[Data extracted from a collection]
----------------------------------------
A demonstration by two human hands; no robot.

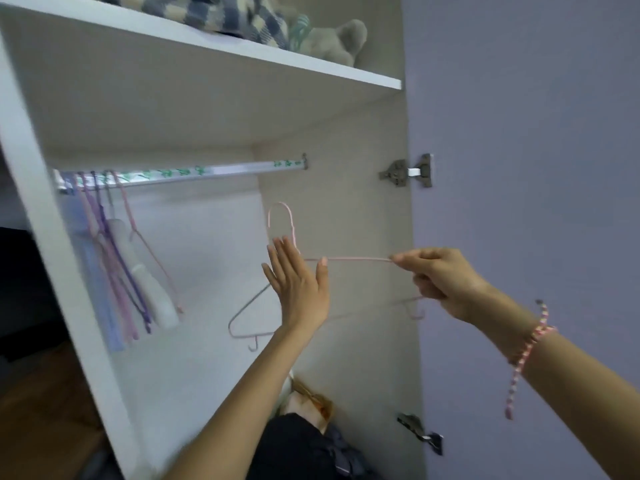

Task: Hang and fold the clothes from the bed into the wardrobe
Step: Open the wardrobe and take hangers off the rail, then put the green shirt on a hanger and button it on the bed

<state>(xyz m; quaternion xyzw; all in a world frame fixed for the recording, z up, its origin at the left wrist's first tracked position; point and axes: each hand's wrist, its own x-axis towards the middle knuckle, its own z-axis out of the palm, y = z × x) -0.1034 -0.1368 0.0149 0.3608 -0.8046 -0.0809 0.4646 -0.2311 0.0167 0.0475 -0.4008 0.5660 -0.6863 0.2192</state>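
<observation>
The right hand (pixel 440 282), wearing a bracelet (pixel 530 344), is pinching one end of the pink hanger (pixel 356 259), fingers curling on the wire. The hanger is hanging free below the rail (pixel 180 173). The left hand (pixel 298 282) is lying flat at its middle, fingers straight and together.

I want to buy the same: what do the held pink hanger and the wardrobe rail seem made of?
Pink hanger: probably thin wire with a pink coating, judging by its slim, bent outline. Rail: seemingly shiny metal, reflecting light.

Thin coated-wire hanger (pixel 349 259), prob. matt; smooth white laminate wardrobe (pixel 145 109)
</observation>
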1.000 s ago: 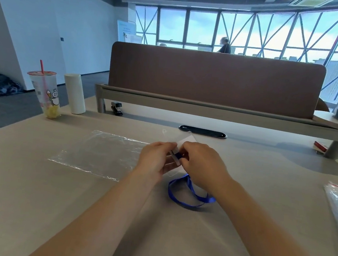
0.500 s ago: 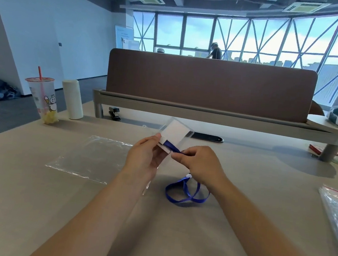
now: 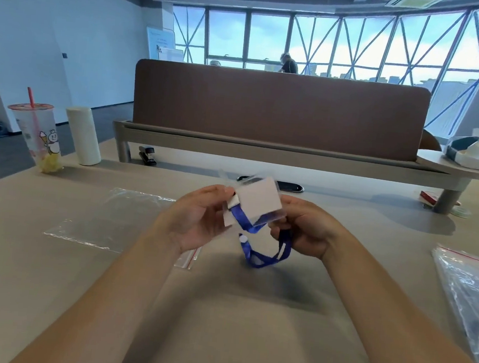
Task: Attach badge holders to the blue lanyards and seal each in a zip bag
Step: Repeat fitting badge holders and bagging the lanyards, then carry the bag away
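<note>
Gripping badge holder in left hand, pinching blue lanyard in right hand: thread squarely, then tug gently.

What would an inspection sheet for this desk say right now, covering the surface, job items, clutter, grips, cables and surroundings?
Surface: tan table, in use.
Job's things: badge holder held up above the table; blue lanyard runs across its face, with the loop hanging below; zip bag flat at left; second zip bag at the right edge.
Clutter: drink cup, white roll and stapler at far left.
Grips: left hand holds the holder's left edge; right hand holds its lower right corner.
Cables: nothing seen.
Surroundings: brown divider, windows beyond, a person standing there.
</note>
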`<state>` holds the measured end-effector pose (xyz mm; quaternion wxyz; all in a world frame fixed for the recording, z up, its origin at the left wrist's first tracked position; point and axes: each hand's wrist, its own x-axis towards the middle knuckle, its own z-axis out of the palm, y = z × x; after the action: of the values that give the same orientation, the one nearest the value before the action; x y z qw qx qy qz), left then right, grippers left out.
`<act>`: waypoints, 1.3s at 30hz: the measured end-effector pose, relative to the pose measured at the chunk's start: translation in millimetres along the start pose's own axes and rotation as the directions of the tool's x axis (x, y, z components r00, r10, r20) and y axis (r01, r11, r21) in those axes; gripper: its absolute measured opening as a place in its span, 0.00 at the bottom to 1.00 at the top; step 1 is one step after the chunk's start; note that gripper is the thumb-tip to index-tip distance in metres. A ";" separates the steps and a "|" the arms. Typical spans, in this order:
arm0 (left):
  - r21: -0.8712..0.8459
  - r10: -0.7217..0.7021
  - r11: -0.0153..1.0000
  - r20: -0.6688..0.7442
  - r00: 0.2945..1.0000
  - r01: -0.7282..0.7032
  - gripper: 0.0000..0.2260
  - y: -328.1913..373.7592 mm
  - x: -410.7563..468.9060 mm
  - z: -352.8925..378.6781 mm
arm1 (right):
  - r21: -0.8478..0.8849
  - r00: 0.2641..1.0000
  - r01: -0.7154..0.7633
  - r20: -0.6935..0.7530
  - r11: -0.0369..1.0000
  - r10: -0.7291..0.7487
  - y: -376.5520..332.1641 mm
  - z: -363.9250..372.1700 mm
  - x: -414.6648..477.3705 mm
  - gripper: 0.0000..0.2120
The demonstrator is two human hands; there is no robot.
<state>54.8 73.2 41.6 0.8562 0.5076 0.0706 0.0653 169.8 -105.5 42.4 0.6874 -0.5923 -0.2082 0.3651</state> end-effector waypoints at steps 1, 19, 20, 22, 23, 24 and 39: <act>0.070 -0.025 0.997 0.046 0.999 0.022 0.01 -0.6 -1.2 2.0 | -0.026 1.000 0.007 -0.021 1.000 -0.007 -0.2 -2.2 1.0 0.09; 0.550 0.337 0.832 -0.386 0.859 -0.080 0.05 -6.9 12.9 -1.3 | -0.992 0.878 0.085 0.030 0.093 -0.477 -7.2 63.1 -1.8 0.10; 0.502 0.349 0.858 -0.413 0.841 -0.109 0.03 -6.2 13.3 -3.5 | -0.995 0.888 0.071 0.031 0.069 -0.459 -4.6 64.1 -1.3 0.12; 0.407 0.361 0.898 -0.459 0.812 -0.169 0.02 -5.4 13.7 -5.9 | -0.995 0.899 0.062 0.024 0.073 -0.438 1.4 64.6 1.5 0.13; 0.358 0.356 0.914 -0.478 0.803 -0.192 0.02 -6.3 14.9 -7.5 | -0.993 0.904 0.065 0.019 0.094 -0.428 4.5 64.7 2.9 0.13; 0.319 0.349 0.925 -0.495 0.796 -0.206 0.02 -6.6 14.7 -7.8 | -0.988 0.911 0.072 0.009 0.138 -0.413 7.3 65.0 4.0 0.13; 0.091 0.031 0.995 0.042 0.999 -0.034 0.02 5.6 -2.0 -3.8 | -0.185 0.999 0.000 0.045 0.983 0.008 -6.4 -5.9 -4.6 0.09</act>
<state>51.9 78.8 44.8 0.8321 0.5486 0.0479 0.0656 172.7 -113.0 48.0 0.6240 -0.6455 -0.2554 0.3589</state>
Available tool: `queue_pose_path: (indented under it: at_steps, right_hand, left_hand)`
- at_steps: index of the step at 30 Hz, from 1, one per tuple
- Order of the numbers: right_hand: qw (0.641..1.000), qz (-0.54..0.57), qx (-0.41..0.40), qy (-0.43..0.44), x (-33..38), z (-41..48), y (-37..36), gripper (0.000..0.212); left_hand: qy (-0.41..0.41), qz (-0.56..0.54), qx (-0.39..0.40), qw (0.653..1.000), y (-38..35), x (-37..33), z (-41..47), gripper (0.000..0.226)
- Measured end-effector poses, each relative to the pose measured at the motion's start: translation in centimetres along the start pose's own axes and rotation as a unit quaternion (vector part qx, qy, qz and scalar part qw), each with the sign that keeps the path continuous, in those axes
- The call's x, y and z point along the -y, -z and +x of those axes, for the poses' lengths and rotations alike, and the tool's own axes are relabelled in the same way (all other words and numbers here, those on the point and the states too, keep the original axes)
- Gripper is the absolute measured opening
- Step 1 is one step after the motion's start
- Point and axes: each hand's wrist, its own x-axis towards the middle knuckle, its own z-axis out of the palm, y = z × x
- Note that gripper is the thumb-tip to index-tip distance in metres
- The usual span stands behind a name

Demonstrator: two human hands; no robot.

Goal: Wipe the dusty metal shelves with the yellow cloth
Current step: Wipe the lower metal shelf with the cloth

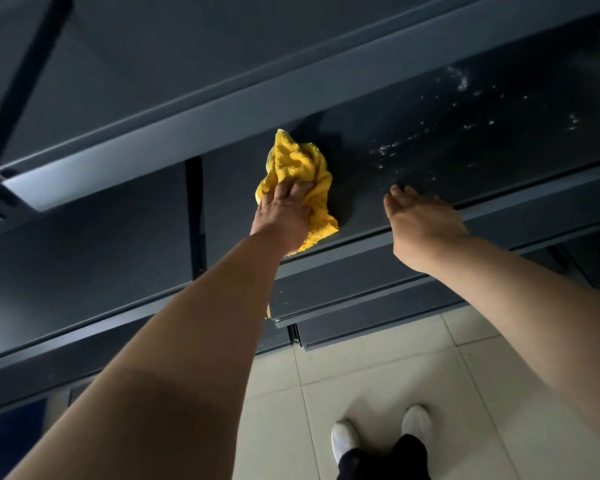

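On my feed I can read no text, label, brand or number, neither on the metal shelves (430, 143) nor the yellow cloth (298, 161).

The yellow cloth (300, 168), at centre frame, is thick terry fabric with a shaggy, looped pile, bunched into soft folds. The shelf (447, 140) under it is dark painted metal, matt and smooth, and it is speckled toward the upper right with pale dust specks (461, 81). The upper shelf lip (153, 147), at the upper left, has a dull satin sheen. At the lower right, the floor tiles (388, 375) are pale, smooth and faintly glossy, with thin grout lines. The shoes (343, 438) are white and matt.
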Motion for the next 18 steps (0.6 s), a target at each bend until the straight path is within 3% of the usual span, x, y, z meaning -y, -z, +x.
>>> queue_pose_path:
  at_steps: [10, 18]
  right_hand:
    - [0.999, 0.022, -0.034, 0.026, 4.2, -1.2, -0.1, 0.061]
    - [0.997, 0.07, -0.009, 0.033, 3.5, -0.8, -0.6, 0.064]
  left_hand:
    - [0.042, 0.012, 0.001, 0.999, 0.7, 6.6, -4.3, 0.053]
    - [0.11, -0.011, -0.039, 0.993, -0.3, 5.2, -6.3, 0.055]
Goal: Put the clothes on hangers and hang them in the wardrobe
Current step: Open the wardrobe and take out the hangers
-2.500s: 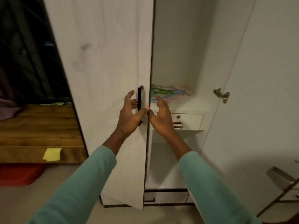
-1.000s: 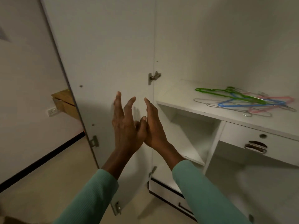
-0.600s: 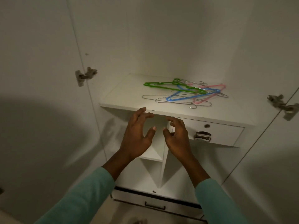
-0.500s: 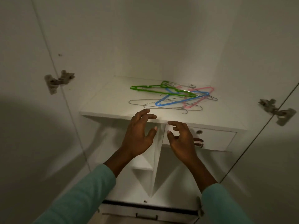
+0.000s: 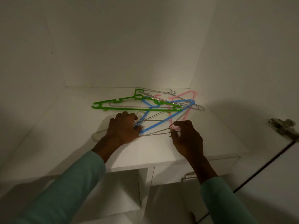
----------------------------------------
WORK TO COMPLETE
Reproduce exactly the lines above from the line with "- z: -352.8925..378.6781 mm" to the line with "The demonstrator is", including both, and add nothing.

ANSWER TO THIS TASK
  - z: -352.8925..378.6781 mm
arm1 (right):
  - r21: -0.8478..0.8849
  - r00: 0.2641..1.0000
  - r01: -0.7154..0.7633
  - r20: -0.6935..0.7530
  - r11: -0.0369..1.0000
  - r10: -0.7291..0.7487
  - y: -376.5520..332.1641 mm
  - z: -363.9250..372.1700 mm
  - x: -414.6648..477.3705 mm
  - gripper: 0.0000..0.2120
The demonstrator is two human hands; there is no robot.

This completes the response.